Examine the listing below and state how many of its lines contain the word "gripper". Write only the number.
-------- EXERCISE DATA
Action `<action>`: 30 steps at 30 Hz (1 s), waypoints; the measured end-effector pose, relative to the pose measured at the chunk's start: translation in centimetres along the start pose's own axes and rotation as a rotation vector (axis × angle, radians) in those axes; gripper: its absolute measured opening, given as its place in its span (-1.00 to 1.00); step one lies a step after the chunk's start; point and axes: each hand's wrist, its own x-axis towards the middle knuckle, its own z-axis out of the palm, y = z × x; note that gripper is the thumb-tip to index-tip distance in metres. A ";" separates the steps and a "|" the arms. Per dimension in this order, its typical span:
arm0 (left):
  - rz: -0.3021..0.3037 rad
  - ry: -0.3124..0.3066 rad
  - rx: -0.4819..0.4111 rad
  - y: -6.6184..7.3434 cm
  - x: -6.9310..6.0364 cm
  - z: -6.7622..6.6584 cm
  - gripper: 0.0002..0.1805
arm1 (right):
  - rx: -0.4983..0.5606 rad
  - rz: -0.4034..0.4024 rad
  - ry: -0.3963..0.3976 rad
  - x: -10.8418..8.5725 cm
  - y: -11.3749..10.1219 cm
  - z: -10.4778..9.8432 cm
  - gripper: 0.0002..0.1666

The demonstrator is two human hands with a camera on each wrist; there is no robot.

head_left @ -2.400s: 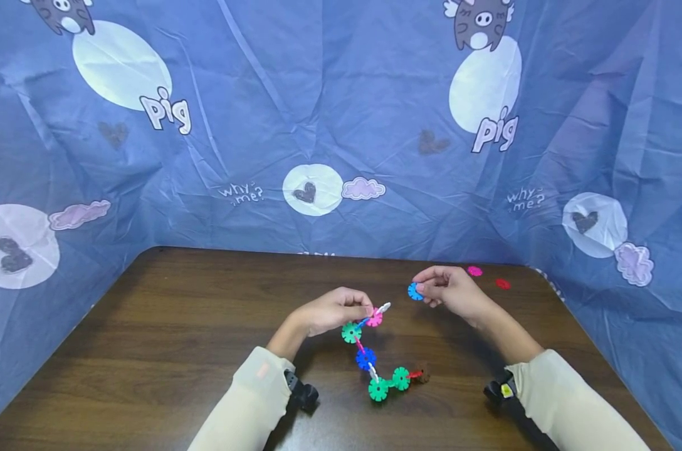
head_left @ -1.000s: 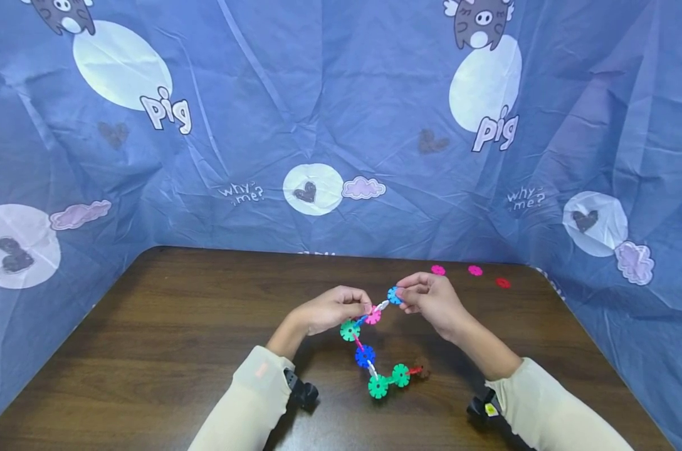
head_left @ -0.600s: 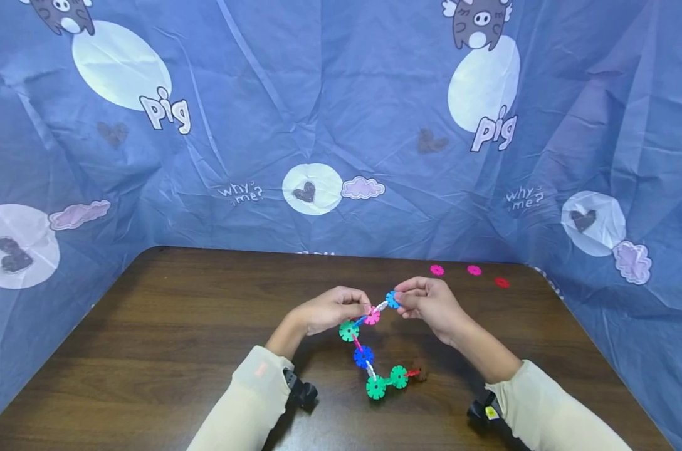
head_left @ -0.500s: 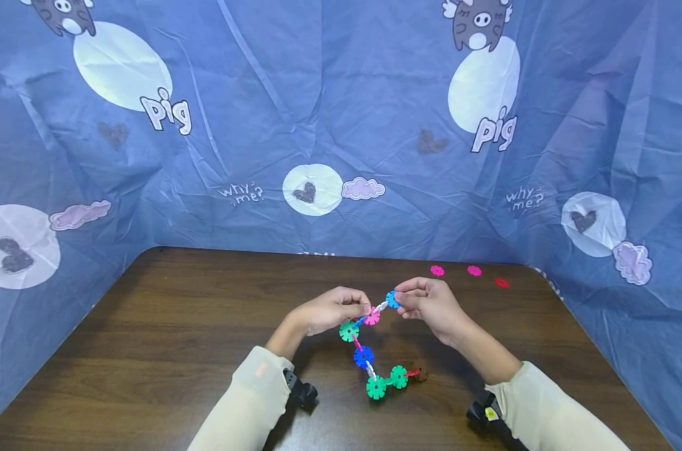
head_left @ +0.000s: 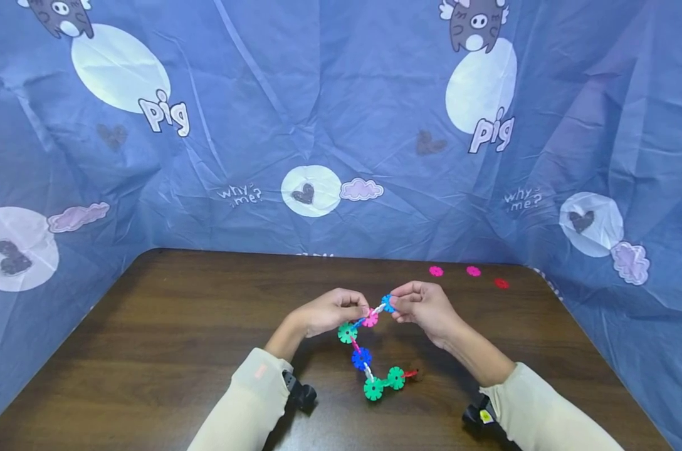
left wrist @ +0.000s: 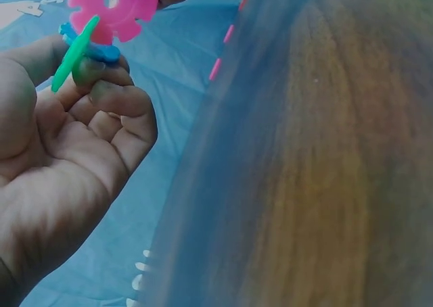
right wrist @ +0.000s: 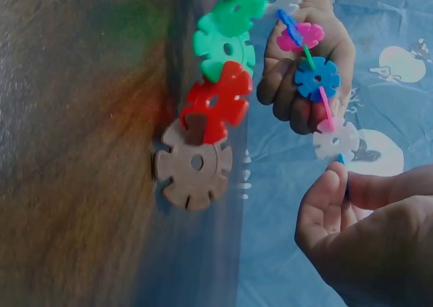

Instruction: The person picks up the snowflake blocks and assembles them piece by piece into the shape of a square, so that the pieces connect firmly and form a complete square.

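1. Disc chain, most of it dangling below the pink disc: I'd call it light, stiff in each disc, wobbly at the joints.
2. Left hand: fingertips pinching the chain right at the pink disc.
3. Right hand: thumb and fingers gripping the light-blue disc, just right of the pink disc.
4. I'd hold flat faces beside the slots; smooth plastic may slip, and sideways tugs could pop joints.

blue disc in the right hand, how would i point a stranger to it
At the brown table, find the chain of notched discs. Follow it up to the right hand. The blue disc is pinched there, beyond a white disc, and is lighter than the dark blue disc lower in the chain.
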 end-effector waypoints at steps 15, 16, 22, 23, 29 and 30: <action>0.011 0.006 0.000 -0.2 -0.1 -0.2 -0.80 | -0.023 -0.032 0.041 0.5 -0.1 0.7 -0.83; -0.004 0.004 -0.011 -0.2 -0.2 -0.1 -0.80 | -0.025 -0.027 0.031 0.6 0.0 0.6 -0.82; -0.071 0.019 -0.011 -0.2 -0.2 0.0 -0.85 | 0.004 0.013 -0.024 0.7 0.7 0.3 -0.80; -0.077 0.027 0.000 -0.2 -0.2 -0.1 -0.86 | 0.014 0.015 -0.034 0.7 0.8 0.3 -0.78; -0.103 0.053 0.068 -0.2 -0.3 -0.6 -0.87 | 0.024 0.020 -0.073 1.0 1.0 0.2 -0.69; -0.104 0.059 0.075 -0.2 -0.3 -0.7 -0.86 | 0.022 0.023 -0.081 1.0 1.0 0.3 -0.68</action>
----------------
--- SOLUTION FOR THIS EXERCISE ---
3